STORED DATA:
○ ○ ○ ○
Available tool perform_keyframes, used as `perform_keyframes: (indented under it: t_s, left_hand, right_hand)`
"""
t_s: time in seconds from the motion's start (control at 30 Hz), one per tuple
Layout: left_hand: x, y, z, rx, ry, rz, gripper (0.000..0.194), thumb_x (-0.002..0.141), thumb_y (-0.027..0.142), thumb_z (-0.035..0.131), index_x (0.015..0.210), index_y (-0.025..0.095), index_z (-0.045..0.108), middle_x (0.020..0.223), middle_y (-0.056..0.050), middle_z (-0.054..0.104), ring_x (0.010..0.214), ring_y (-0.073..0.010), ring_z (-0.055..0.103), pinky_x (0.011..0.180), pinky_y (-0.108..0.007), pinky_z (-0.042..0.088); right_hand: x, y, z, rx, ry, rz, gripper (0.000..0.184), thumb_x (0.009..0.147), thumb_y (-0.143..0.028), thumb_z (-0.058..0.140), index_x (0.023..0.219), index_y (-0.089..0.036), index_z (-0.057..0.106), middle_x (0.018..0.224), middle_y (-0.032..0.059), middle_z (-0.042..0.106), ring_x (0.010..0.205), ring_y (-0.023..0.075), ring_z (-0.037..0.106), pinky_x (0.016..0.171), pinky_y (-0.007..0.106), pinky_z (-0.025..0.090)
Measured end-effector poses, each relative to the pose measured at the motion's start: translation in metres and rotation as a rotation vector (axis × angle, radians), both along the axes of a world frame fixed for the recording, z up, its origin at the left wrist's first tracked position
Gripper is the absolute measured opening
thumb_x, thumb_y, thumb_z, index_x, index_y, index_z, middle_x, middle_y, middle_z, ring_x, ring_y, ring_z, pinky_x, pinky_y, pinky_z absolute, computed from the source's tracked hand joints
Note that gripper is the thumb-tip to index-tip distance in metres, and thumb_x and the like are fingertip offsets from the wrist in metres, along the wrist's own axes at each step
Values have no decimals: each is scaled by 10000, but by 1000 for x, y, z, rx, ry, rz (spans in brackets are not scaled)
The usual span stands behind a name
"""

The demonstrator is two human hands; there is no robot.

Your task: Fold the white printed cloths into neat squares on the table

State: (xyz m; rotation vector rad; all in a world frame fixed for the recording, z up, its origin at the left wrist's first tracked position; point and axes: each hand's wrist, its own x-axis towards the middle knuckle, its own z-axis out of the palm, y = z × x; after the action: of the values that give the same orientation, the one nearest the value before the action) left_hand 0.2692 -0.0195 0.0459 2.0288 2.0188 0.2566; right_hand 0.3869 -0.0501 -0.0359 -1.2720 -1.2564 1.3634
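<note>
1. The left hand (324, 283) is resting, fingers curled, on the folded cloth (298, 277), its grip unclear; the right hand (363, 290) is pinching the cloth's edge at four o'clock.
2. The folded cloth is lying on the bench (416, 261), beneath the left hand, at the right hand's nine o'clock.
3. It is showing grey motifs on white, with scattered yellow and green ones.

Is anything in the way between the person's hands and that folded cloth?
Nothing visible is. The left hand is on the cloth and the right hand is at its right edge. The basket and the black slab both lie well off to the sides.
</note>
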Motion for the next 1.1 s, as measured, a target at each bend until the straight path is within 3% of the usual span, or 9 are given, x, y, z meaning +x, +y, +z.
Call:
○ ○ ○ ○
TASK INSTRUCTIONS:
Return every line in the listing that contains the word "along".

RESPONSE TO THIS TASK:
Measured end-effector poses, each relative to the pose measured at the motion's start: translation in metres and rotation as a rotation vector (axis × angle, radians), both along the axes of a world frame fixed for the recording, z up, its origin at the left wrist's first tracked position
Note that gripper is the thumb-tip to index-tip distance in metres, and thumb_x and the like are fingertip offsets from the wrist in metres, along the wrist's own axes at each step

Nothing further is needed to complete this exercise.